Task details: Would you repeat the data below exactly, taking out the images?

Information provided:

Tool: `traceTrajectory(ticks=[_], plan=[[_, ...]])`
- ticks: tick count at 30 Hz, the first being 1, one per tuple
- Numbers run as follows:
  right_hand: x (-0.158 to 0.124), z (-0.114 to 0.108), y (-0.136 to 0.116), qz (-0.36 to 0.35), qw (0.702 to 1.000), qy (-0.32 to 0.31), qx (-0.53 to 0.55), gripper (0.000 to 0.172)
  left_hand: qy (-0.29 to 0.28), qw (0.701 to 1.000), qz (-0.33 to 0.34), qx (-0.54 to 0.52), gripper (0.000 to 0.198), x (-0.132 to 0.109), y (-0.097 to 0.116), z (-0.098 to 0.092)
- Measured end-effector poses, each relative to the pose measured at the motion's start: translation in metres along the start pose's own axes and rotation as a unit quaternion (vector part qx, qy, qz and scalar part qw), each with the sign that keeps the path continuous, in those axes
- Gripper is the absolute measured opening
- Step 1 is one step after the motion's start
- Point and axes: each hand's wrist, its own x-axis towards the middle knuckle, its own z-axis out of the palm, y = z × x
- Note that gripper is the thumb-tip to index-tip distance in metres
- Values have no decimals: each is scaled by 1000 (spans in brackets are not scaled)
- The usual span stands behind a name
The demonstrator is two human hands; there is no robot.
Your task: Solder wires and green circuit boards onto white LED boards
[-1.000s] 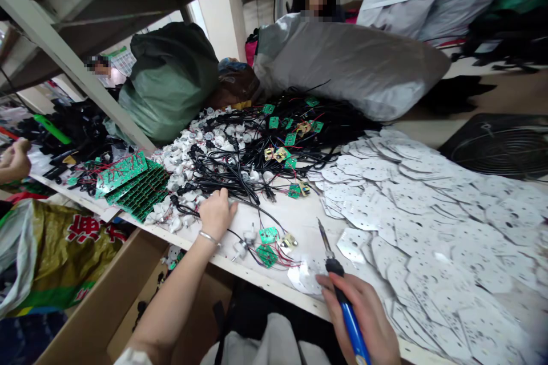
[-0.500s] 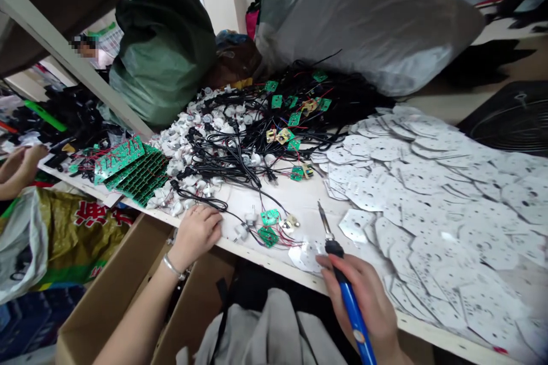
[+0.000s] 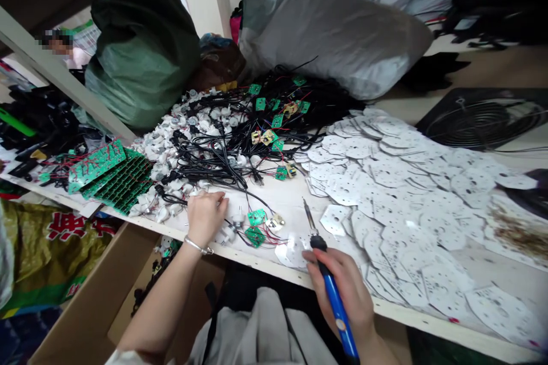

Solved problem:
Tool: `traceTrajectory(ticks=[_], plan=[[_, ...]])`
- ticks: tick count at 30 Hz, the first being 1, one per tuple
- Numbers run as follows:
  right_hand: x (-0.158 to 0.124), z (-0.114 to 0.108), y (-0.136 to 0.116), qz (-0.36 to 0.35), qw (0.702 to 1.000), qy (-0.32 to 0.31), qx (-0.53 to 0.55), gripper (0.000 to 0.172)
  left_hand: qy (-0.29 to 0.28), qw (0.701 to 1.000), qz (-0.33 to 0.34), qx (-0.54 to 0.52), gripper (0.000 to 0.198), x (-0.132 to 0.109), y (-0.097 to 0.116), z (-0.098 to 0.092)
- Measured end-effector poses, each relative to the pose measured at the motion's start: translation in metres along the start pose's own axes and rotation as a unit quaternion (vector part qx, qy, qz and scalar part qw), each with the sign that keeps the path continuous, in those axes
- Gripper is the absolute measured opening
- Step 1 is one step after the motion's start
- Point and axes: each hand's wrist, its own x-axis towards the middle knuckle, its own z-axis out of the palm, y = z × x
- Note that gripper is the thumb-tip to index-tip distance in metres
- Values have no decimals: each is scaled by 1000 (spans in brackets are not scaled)
- The usual span stands behind a name
The demonstrator is two human hands; there is no robot.
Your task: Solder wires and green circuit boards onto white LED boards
[-1.000s] 
[-0.500s] 
[+0.000s] 

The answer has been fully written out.